## INSTRUCTIONS FOR THE TASK
Transcribe the listing word for word.

• • • • •

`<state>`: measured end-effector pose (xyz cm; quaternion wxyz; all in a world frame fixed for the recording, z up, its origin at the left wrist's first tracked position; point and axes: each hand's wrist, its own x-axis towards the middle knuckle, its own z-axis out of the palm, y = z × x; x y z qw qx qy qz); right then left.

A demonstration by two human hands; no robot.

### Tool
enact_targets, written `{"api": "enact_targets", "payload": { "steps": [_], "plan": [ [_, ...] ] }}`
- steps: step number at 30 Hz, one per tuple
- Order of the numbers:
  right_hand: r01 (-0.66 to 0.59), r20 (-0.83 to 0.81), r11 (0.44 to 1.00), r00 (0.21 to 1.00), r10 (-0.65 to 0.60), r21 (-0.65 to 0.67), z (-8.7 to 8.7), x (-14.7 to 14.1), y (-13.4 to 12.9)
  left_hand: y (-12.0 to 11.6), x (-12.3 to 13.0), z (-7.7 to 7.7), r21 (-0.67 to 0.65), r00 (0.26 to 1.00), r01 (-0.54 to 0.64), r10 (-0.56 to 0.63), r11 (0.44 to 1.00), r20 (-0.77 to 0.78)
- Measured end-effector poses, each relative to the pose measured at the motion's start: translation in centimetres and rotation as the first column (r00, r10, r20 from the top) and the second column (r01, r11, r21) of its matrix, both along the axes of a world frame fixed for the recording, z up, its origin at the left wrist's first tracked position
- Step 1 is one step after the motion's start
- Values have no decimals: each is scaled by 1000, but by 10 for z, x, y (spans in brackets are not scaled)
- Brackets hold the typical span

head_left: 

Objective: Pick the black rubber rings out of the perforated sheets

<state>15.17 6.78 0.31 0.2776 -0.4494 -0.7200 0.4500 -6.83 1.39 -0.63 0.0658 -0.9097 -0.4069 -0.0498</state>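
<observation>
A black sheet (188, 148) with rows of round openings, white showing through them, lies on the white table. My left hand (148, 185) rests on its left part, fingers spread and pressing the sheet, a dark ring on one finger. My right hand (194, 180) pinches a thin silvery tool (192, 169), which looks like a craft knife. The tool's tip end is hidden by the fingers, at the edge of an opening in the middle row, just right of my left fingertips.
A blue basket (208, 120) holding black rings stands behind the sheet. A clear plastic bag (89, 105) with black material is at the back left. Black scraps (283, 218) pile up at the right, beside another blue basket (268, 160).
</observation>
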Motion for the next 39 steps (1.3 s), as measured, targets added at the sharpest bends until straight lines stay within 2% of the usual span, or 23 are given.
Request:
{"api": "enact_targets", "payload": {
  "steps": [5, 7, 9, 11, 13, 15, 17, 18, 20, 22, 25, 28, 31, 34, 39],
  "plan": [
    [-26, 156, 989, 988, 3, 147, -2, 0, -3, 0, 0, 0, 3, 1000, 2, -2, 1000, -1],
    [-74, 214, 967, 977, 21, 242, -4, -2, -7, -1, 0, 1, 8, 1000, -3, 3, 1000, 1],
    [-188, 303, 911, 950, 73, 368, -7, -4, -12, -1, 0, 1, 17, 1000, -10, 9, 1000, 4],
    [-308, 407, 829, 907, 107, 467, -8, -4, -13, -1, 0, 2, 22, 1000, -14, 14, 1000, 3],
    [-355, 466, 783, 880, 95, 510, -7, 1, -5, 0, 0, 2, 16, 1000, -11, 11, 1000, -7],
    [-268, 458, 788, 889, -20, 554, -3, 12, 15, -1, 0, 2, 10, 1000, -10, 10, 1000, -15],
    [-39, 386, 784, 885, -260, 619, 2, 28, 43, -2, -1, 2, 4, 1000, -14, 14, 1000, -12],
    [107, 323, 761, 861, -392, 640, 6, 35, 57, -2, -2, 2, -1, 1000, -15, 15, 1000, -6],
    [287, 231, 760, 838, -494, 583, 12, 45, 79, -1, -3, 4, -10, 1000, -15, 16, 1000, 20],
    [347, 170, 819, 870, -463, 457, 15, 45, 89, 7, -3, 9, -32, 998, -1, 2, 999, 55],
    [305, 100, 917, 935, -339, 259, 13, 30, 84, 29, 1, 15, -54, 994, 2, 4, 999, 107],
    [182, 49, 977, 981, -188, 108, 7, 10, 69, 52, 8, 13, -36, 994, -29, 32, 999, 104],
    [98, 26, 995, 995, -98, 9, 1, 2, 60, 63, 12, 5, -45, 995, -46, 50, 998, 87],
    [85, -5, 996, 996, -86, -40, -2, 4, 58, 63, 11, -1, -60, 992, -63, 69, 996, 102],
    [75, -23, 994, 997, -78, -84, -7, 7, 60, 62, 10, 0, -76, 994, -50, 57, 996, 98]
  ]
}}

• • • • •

## REPLY TO THE TASK
`<state>`: measured end-effector pose (xyz cm; quaternion wxyz; all in a world frame fixed for the recording, z up, its origin at the left wrist's first tracked position; point and axes: each hand's wrist, its own x-axis towards the middle knuckle, its own z-axis out of the palm, y = z × x; x y z qw qx qy qz); right then left.

A demonstration by two human hands; no robot.

### Tool
enact_targets, written `{"api": "enact_targets", "payload": { "steps": [_], "plan": [ [_, ...] ] }}`
- steps: step number at 30 Hz, one per tuple
- Order of the numbers:
  right_hand: r01 (-0.66 to 0.59), r20 (-0.83 to 0.81), r11 (0.44 to 1.00), r00 (0.21 to 1.00), r10 (-0.65 to 0.60), r21 (-0.65 to 0.67), z (-8.7 to 8.7), x (-14.7 to 14.1), y (-13.4 to 12.9)
  left_hand: y (-12.0 to 11.6), x (-12.3 to 13.0), z (-7.7 to 7.7), r21 (-0.67 to 0.65), r00 (0.26 to 1.00), r01 (-0.54 to 0.64), r10 (-0.56 to 0.63), r11 (0.44 to 1.00), r20 (-0.77 to 0.78)
- Measured end-effector poses, each relative to the pose measured at the motion's start: translation in centimetres and rotation as the first column (r00, r10, r20 from the top) and the second column (r01, r11, r21) of its matrix, both along the axes of a world frame fixed for the recording, z up, its origin at the left wrist's first tracked position
- Step 1 is one step after the motion's start
- Values have no decimals: each is scaled by 1000, but by 10 for z, x, y (spans in brackets are not scaled)
- Brackets hold the typical span

head_left: 

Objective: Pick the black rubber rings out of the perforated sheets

<state>15.17 6.78 0.31 0.2776 -0.4494 -0.7200 0.4500 -6.83 1.39 -0.63 0.0658 -0.9097 -0.4069 -0.0498</state>
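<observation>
A black sheet (188, 148) with rows of round openings, white showing through them, lies on the white table. My left hand (148, 185) rests on its left part, fingers spread and pressing the sheet, a dark ring on one finger. My right hand (194, 180) pinches a thin silvery tool (192, 169), which looks like a craft knife. The tool's tip end is hidden by the fingers, at the edge of an opening in the middle row, just right of my left fingertips.
A blue basket (208, 120) holding black rings stands behind the sheet. A clear plastic bag (89, 105) with black material is at the back left. Black scraps (283, 218) pile up at the right, beside another blue basket (268, 160).
</observation>
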Motion for the next 39 steps (1.3 s), as measured, targets added at the sharpest bends until straight lines stay within 2% of the usual span, or 23 are given.
Request:
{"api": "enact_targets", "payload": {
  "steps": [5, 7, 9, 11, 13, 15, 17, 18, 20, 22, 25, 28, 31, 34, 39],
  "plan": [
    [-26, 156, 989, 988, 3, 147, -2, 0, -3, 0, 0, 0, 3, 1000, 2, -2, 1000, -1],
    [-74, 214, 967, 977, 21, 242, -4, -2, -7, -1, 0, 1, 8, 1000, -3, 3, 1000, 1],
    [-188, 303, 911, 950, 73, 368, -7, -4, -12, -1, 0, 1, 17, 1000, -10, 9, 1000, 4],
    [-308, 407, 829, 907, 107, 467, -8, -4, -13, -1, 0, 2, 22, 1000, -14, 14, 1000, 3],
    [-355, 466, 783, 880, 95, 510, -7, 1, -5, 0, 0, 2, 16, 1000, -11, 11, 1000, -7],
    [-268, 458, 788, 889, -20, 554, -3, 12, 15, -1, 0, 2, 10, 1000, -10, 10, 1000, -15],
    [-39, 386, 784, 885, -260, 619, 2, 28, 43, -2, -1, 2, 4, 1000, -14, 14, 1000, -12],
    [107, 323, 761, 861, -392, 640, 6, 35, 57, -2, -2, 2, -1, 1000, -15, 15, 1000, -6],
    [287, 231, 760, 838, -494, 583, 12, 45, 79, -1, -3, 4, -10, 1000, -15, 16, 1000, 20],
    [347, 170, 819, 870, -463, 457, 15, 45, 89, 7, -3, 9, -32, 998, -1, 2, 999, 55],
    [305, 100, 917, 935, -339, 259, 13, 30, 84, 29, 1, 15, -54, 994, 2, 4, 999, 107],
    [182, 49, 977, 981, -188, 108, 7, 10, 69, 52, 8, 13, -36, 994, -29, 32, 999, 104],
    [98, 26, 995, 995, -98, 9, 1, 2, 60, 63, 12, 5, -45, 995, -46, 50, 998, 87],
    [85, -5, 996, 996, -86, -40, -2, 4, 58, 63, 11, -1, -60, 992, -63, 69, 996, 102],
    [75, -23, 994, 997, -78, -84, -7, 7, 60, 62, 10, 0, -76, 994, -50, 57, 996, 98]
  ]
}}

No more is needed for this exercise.